:: YOUR ASSIGNMENT ::
Images don't belong in the copy. Output the rest of the data exactly.

:: DATA BELOW ::

- - -

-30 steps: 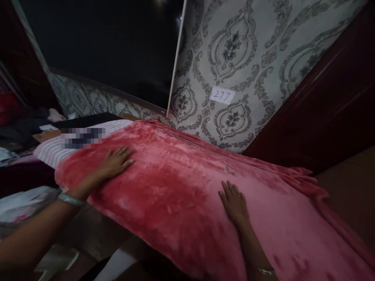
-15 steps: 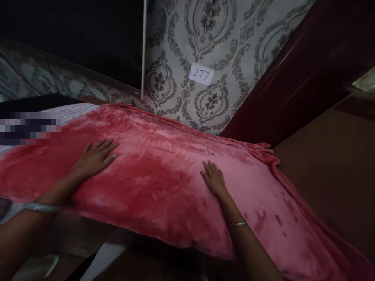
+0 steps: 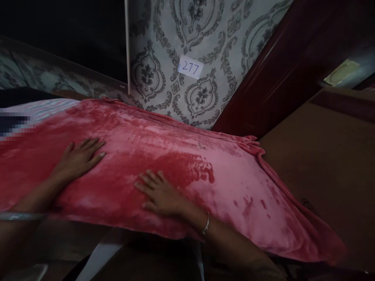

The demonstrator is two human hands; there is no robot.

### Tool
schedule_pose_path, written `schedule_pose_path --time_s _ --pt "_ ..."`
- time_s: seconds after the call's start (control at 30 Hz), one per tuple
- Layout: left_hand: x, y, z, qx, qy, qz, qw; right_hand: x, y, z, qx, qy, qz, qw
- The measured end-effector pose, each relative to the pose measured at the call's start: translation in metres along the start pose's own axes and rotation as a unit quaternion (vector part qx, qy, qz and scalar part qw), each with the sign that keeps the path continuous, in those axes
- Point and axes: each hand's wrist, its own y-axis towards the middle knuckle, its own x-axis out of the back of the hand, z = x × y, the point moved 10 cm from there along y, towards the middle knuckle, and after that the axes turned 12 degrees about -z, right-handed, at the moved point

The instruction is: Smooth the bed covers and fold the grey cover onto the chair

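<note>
A plush red-and-pink blanket is spread over a raised surface, its far edge along the wall and its right end hanging in folds. Flat on its left part lies my left hand, fingers stretched out. My right hand rests palm down nearer the middle, with fingers spread, close to the front edge. Darker streaks and finger-like marks show in the pile right of that hand. Neither hand grips the cloth. What lies beneath the blanket is hidden.
Behind stands a patterned wall with a paper marked 277. A large dark screen is at upper left, a dark red panel at right. Striped cloth shows at left, partly blurred out. A brown surface lies right.
My right hand has swept left across the blanket, leaving darker marks in the pile. My left hand stays flat on the cloth. The whole view has shifted slightly.
</note>
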Motion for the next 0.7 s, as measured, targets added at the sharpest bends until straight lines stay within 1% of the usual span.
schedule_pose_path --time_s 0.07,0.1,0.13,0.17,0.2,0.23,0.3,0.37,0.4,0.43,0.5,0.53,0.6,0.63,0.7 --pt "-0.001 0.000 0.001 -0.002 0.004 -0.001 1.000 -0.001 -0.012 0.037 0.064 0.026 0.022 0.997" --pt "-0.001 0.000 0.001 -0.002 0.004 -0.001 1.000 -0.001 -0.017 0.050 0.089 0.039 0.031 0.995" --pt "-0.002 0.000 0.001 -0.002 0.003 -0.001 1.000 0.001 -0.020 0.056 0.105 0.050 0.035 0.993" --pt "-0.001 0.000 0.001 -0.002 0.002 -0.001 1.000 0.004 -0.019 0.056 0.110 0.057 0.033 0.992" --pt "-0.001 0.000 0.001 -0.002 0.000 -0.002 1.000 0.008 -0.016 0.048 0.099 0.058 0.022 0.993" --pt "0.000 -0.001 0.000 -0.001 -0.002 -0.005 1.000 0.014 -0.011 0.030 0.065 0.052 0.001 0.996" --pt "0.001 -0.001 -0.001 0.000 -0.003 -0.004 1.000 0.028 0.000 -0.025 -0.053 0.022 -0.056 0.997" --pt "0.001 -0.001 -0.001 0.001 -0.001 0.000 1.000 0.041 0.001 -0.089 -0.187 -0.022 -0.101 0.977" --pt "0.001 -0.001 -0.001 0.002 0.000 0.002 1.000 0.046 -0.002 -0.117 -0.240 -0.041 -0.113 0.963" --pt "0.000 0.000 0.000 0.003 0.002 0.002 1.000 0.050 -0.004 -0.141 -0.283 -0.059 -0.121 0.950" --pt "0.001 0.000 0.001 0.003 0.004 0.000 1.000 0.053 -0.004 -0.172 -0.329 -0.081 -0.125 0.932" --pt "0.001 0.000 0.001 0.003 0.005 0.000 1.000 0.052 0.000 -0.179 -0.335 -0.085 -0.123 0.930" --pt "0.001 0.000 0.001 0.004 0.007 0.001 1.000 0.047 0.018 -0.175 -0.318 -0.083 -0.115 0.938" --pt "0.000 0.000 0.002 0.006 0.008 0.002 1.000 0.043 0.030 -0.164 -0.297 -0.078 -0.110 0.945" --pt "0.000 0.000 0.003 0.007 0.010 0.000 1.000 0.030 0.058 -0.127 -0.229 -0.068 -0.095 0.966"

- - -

:: ANSWER TO THIS EXERCISE ::
-30 steps: 
-15 steps: 
+0 steps: 

The demonstrator is two human hands; there is no robot.

### Tool
schedule_pose_path, written `schedule_pose_path --time_s _ --pt "_ ..."`
- time_s: seconds after the call's start (control at 30 Hz), one per tuple
- Layout: left_hand: x, y, z, qx, qy, qz, qw; right_hand: x, y, z, qx, qy, qz, qw
- The measured end-effector pose, each relative to the pose measured at the call's start: translation in metres along the start pose's own axes and rotation as a unit quaternion (vector part qx, qy, qz and scalar part qw), each with the sign that keeps the path continuous, in those axes
- Point and axes: each hand's wrist, its own y-axis towards the middle knuckle, its own x-axis out of the back of the hand, z = x × y, the point moved 10 cm from there along y, towards the middle knuckle, and after that the axes turned 12 degrees about -z, right-handed, at the moved point

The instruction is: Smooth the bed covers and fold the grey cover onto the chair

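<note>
A plush red-and-pink blanket is spread over a raised surface, its far edge along the wall and its right end hanging in folds. Flat on its left part lies my left hand, fingers stretched out. My right hand rests palm down nearer the middle, with fingers spread, close to the front edge. Darker streaks and finger-like marks show in the pile right of that hand. Neither hand grips the cloth. What lies beneath the blanket is hidden.
Behind stands a patterned wall with a paper marked 277. A large dark screen is at upper left, a dark red panel at right. Striped cloth shows at left, partly blurred out. A brown surface lies right.
My right hand has swept left across the blanket, leaving darker marks in the pile. My left hand stays flat on the cloth. The whole view has shifted slightly.
</note>
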Motion for the next 0.7 s, as measured, targets added at the sharpest bends until straight lines stay within 1% of the usual span.
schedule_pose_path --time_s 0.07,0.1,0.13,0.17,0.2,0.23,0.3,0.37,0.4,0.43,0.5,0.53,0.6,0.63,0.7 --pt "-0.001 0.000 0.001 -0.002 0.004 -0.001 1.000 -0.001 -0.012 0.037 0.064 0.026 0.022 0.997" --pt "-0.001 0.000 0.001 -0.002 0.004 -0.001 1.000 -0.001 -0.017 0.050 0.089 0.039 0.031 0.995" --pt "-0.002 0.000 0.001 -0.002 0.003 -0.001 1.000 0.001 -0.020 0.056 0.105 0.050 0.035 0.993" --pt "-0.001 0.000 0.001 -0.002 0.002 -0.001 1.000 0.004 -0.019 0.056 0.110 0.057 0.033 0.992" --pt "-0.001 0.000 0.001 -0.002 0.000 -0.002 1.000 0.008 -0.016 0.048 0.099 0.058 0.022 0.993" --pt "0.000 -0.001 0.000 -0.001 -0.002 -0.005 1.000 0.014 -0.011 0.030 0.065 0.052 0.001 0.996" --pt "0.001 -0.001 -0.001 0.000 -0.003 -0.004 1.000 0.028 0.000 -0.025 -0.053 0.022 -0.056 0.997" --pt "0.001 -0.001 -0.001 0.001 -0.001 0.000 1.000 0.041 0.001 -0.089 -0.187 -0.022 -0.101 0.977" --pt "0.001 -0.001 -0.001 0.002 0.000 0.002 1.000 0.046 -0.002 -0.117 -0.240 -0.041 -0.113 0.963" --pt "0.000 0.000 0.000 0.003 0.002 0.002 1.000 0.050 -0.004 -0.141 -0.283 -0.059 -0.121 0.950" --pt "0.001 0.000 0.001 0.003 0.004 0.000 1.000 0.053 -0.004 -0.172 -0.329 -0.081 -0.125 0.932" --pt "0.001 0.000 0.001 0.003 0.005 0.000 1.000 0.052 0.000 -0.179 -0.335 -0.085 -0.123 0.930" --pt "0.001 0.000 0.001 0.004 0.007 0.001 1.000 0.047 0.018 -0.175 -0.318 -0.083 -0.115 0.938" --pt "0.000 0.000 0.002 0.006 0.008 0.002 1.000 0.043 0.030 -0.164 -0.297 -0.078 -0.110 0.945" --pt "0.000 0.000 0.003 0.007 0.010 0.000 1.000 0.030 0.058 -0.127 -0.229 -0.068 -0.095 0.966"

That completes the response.